**Data shown**
****************

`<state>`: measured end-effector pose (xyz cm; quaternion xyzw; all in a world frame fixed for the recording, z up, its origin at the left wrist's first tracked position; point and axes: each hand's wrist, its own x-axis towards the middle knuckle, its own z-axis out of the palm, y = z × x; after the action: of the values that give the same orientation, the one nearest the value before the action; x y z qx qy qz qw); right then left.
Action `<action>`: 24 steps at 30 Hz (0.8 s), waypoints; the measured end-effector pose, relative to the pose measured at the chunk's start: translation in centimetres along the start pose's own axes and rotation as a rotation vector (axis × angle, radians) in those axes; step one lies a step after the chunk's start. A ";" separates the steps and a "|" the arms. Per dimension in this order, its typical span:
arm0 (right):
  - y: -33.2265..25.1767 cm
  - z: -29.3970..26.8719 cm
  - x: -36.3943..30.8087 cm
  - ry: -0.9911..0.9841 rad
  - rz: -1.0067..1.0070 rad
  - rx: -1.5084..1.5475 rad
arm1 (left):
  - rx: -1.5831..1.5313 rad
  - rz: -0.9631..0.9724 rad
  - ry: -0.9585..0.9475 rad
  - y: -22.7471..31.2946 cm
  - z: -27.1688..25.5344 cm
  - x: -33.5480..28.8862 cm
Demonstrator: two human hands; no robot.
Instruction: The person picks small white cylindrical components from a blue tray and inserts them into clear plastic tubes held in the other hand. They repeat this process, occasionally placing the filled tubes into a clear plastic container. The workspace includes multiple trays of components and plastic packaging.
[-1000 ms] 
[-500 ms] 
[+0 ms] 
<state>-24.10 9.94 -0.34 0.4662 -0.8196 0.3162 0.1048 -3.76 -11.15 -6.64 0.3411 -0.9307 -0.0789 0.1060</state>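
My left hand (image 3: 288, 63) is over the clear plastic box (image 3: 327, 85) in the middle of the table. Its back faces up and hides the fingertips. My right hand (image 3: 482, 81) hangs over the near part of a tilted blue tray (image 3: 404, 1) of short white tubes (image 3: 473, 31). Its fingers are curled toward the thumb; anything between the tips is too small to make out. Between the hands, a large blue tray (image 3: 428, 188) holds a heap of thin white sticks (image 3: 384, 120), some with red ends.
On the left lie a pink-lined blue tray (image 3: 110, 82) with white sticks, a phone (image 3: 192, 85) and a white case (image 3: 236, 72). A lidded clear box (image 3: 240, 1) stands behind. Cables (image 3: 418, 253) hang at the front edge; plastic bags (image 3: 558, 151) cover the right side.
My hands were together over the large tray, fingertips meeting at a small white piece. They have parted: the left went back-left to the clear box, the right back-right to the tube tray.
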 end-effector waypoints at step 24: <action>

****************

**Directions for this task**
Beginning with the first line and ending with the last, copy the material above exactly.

**Solution**
`<state>`: measured end-effector pose (xyz cm; quaternion xyzw; all in a world frame fixed for the recording, z up, its origin at the left wrist's first tracked position; point and axes: each hand's wrist, its own x-axis towards the middle knuckle, its own z-axis out of the palm, y = z × x; after the action: of the values that give the same orientation, the one nearest the value before the action; x y z qx qy qz qw); right then left.
Action `<action>`: 24 steps at 30 Hz (0.8 s), waypoints; the measured end-effector pose, relative to the pose measured at the chunk's start: translation in centimetres along the start pose's own axes and rotation as a rotation vector (axis × angle, radians) in those axes; step one lies a step after the chunk's start. A ";" separates the steps and a "|" the arms. Per dimension in this order, its typical span:
arm0 (right):
  - y: -33.2265..25.1767 cm
  - z: -29.3970..26.8719 cm
  - x: -36.3943..30.8087 cm
  - ry: -0.9911..0.9841 rad
  - rz: -1.0067..1.0070 rad
  - rx: -1.5084..1.5475 rad
arm1 (left):
  - rx: -1.5831..1.5313 rad
  - rz: -0.9631..0.9724 rad
  - ry: -0.9585..0.9475 rad
  - y: -22.7471..31.2946 cm
  - z: -27.1688..25.5344 cm
  - x: -33.5480..28.8862 cm
Demonstrator: two human hands; no robot.
Instruction: The person picks small white cylindrical components from a blue tray and inserts them into clear plastic tubes held in the other hand. They repeat this process, occasionally placing the filled tubes into a clear plastic container. The workspace includes multiple trays of components and plastic packaging.
[-1000 ms] 
[-500 ms] 
[+0 ms] 
<state>-24.10 9.94 -0.34 0.4662 -0.8196 0.3162 0.1048 -3.76 -11.15 -6.64 0.3411 -0.9307 -0.0789 0.1060</state>
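My left hand (image 3: 288, 63) is over the clear plastic box (image 3: 327, 85) in the middle of the table. Its back faces up and hides the fingertips. My right hand (image 3: 482, 81) hangs over the near part of a tilted blue tray (image 3: 404, 1) of short white tubes (image 3: 473, 31). Its fingers are curled toward the thumb; anything between the tips is too small to make out. Between the hands, a large blue tray (image 3: 428, 188) holds a heap of thin white sticks (image 3: 384, 120), some with red ends.
On the left lie a pink-lined blue tray (image 3: 110, 82) with white sticks, a phone (image 3: 192, 85) and a white case (image 3: 236, 72). A lidded clear box (image 3: 240, 1) stands behind. Cables (image 3: 418, 253) hang at the front edge; plastic bags (image 3: 558, 151) cover the right side.
My hands were together over the large tray, fingertips meeting at a small white piece. They have parted: the left went back-left to the clear box, the right back-right to the tube tray.
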 end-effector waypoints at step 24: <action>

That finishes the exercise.